Long-term metformin therapy and vitamin B12 deficiency: An association to bear in mind

Abstract

To date, metformin remains the first-line oral glucose-lowering drug used for the treatment of type 2 diabetes thanks to its well-established long-term safety and efficacy profile. Indeed, metformin is the most widely used oral insulin-sensitizing agent, being prescribed to more than 100 million people worldwide, including patients with prediabetes, insulin resistance, and polycystic ovary syndrome. However, over the last decades several observational studies and meta-analyses have reported a significant association between long-term metformin therapy and an increased prevalence of vitamin B12 deficiency. Of note, evidence suggests that long-term and high-dose metformin therapy impairs vitamin B12 status. Vitamin B12 (also referred to as cobalamin) is a water-soluble vitamin that is mainly obtained from animal-sourced foods. At the cellular level, vitamin B12 acts as a cofactor for enzymes that play a critical role in DNA synthesis and neuroprotection. Thus, vitamin B12 deficiency can lead to a number of clinical consequences that include hematologic abnormalities (e.g., megaloblastic anemia and formation of hypersegmented neutrophils), progressive axonal demyelination and peripheral neuropathy. Nevertheless, no definite guidelines are currently available for vitamin B12 deficiency screening in patients on metformin therapy, and vitamin B12 deficiency remains frequently unrecognized in such individuals. Therefore, in this "field of vision" article we propose a list of criteria for a cost-effective vitamin B12 deficiency screening in metformin-treated patients, which could serve as a practical guide for identifying individuals at high risk for this condition. Moreover, we discuss additional relevant topics related to this field, including: (1) The lack of consensus about the exact definition of vitamin B12 deficiency; (2) The definition of reliable biomarkers of vitamin B12 status; (3) Causes of vitamin B12 deficiency other than metformin therapy that should be identified promptly in metformin-treated patients for a proper differential diagnosis; and (4) Potential pathophysiological mechanisms underlying metformin-induced vitamin B12 deficiency. Finally, we briefly review basic concepts related to vitamin B12 supplementation for the treatment of vitamin B12 deficiency, particularly when this condition is induced by metformin.
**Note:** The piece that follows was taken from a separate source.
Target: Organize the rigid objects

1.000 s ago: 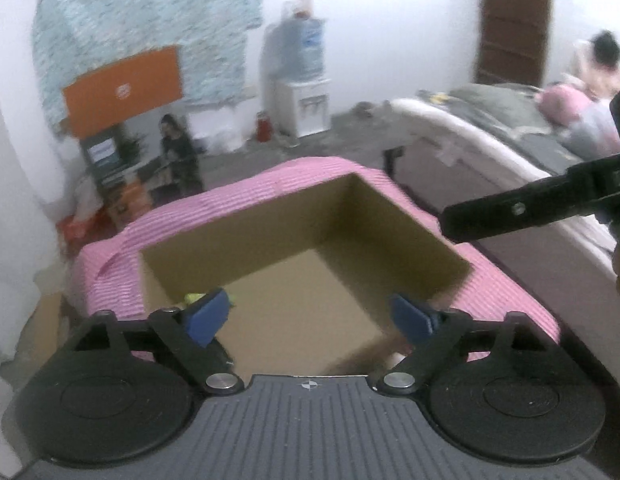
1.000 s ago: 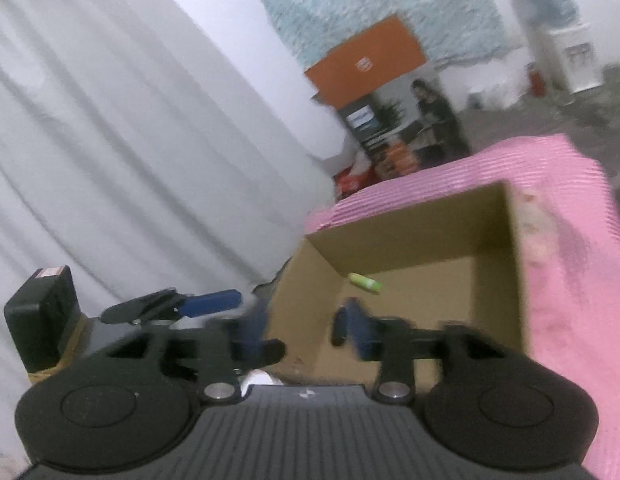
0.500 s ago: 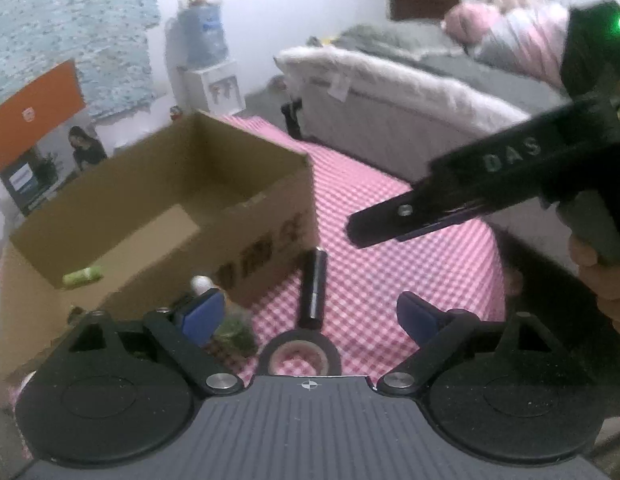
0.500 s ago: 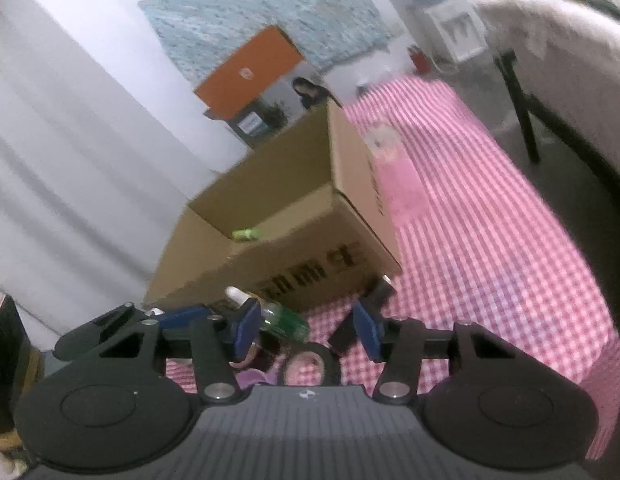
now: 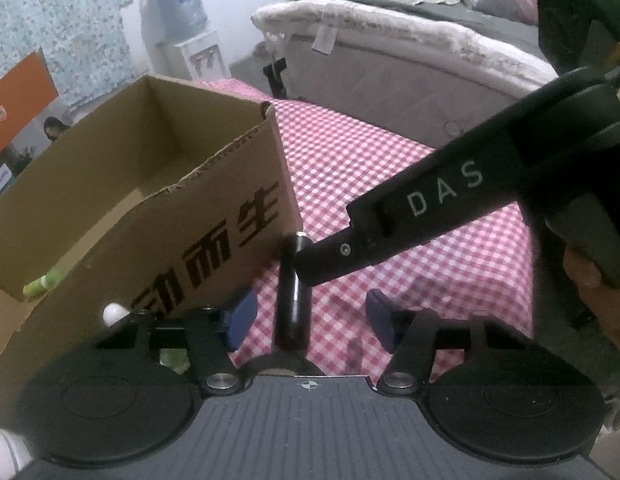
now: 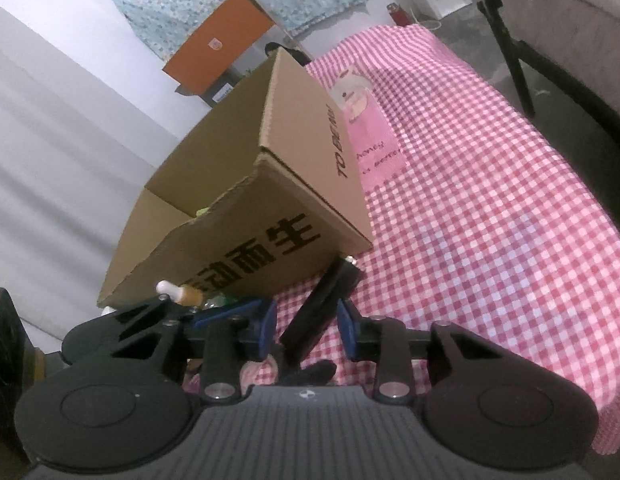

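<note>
right gripper (image 6: 305,326) jaws have just been closing round the black cylinder (image 6: 322,308), pads not pressing yet. left gripper (image 5: 307,318) half open, straddling the same cylinder (image 5: 291,304), holding nothing. it lies on the checked cloth (image 6: 490,208) against the cardboard box (image 6: 245,248). we grip mid-body, square. a second ago both hung over the box.
</note>
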A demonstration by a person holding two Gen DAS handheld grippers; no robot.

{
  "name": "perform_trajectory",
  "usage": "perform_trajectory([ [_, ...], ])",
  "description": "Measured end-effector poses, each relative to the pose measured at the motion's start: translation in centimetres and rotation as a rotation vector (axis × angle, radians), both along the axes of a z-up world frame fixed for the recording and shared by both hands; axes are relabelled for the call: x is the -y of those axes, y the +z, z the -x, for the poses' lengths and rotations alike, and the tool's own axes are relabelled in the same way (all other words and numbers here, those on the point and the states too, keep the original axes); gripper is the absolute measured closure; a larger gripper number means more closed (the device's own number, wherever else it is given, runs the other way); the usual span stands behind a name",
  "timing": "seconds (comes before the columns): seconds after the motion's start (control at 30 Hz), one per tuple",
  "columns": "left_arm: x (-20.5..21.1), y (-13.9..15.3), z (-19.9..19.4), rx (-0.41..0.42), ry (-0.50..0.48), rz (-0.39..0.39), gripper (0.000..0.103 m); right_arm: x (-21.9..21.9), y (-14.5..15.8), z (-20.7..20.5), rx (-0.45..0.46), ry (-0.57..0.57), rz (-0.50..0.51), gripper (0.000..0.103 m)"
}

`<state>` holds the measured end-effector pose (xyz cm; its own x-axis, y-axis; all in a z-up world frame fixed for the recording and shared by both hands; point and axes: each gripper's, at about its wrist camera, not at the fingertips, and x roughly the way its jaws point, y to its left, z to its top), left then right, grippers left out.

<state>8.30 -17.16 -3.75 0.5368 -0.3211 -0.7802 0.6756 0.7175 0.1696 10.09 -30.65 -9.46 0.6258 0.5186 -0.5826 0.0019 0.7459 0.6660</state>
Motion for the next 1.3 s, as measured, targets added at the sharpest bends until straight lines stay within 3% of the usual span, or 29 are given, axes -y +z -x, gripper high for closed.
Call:
perform_trajectory([
  [0.13, 0.6, -0.4, -1.1, -0.012, 0.015, -0.025, 0.057, 0.2, -0.6, -1.0, -0.008, 0.009, -0.008, 0.069],
  [0.47, 1.0, -1.4, -2.8, -0.066, 0.036, -0.059, 0.072, 0.7, -1.8, -2.9, -0.042, 0.029, -0.028, 0.074],
  [0.53, 0.9, -1.3, -3.0, -0.072, 0.036, -0.058, 0.080, 0.6, -2.2, -3.2, -0.054, 0.032, -0.034, 0.075],
  [0.87, 0.6, -0.8, -2.2, -0.052, 0.026, -0.035, 0.081, 0.5, -3.5, -2.9, -0.066, 0.021, -0.089, 0.077],
  [1.17, -0.4, 2.6, 0.5, 0.027, 0.009, 0.049, 0.082, -0.5, 1.0, 0.6, 0.028, 0.010, -0.047, 0.079],
  [1.3, -0.9, 2.8, 1.1, 0.040, 0.012, 0.068, 0.086, -1.0, 2.2, 1.5, 0.057, 0.005, -0.026, 0.080],
])
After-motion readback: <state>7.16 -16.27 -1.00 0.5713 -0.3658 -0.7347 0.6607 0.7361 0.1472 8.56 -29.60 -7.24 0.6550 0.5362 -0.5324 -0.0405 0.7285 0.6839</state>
Keywords: Anemia; Diabetes; Metformin; Metformin-induced cobalamin deficiency; Neuropathy; Prediabetes; Screening criteria; Type 2 diabetes; Vitamin B12 deficiency.

Figure 1

Postulated mechanisms accounting for metformin-induced vitamin B12 deficiency. Metformin may cause vitamin B12 deficiency through one or more of the following mechanisms: (1) Interference with the calcium-dependent binding of the intrinsic factor (IF)-vitamin B12 complex to the cubilin receptor on enterocytes at the ileum level and/or interaction with the cubilin endocytic receptor; (2) Alteration in bile acid metabolism and reabsorption, resulting in impaired enterohepatic circulation of vitamin B12; (3) Reduced IF secretion by gastric parietal cells; (4) Increased liver accumulation of vitamin B12, resulting in altered tissue distribution and metabolism of vitamin B12; and (5) Alteration in small intestine motility, resulting in small intestinal bacterial overgrowth and subsequent inhibition of IF-vitamin B12 complex absorption in the distal ileum. B12: Vitamin B12; BAs: Bile acids; IF: Intrinsic factor.